Feldera implemented this in Rust. It’s correct, it’s fast. For their customers, it seems to be a huge money saver (https://www.feldera.com/blog/how-feldera-customers-slash-cloud-spend).
But still, as exciting as it sounds, it yet barely made a ripple, at least in streaming circles.
Make Stream Processing Great Again
I’d really like to find out whether I am not just hallucinating. Why are 99% of the stream processing engineers so convinced of the Flink and Kafka Streams that they do not even consider to look at the likes of Materialize or Feldera? Why hasn’t Jamie’s blog post from 2021 caused a storm? Why hasn’t Hubert’s and my O’Reilly book, especially chapter 6?
Maybe Materialize and Feldera are too opaque. Maybe if we had a transparent and easy-to-use DBSP-based stream processing engine that everyone could just use, not only my vantage point on stream processing would turn upside down.
So I came to the conclusion to build a DBSP-based Kafka Streams for Python. It is still work in (very slow) progress and called Kafi Streams.

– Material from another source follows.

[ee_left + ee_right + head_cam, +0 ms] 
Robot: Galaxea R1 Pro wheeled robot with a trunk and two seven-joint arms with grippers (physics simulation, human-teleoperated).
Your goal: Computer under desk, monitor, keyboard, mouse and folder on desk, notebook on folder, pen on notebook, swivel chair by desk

Kafi Streams is based on a minimal pure Python implementation of DBSP called PyDBSP (https://github.com/brurucy/pydbsp) by Bruno Rucy. It adds a Kafka Streams-inspired syntax for building stream processing topologies, garbage collection and checkpointing (either on Kafka or Disk/S3/Azure Blob Storage). I’ll be presenting the first alpha at Berlin Buzzwords this June. (https://2026.berlinbuzzwords.de/session/kafi-streams-complex-stream-processing-made-simple/).
With Kafi Streams, I’d like to prove that correct stream processing is possible, for everyone. And how many benefits it could give us. Imagine what can happen if you combine a correct stream processing engine in your Python code with all the incredible Python libraries for data science and analytics and do your computation in real-time rather than batch. You can see some of this magic already in Bruno’s blog post where he shows how to combine stream processing (on your GPU!) with Pandas (https://www.feldera.com/blog/gpu-stream-dbsp).
And maybe — If my proof works and I can help make stream processing great again, Confluent’s final and ultimate vision for stream processing to start replacing the mainframes can really become a little more tangible — and you can start thinking about a conversation with your COBOL team about whether the mainframe really needs to keep running forever.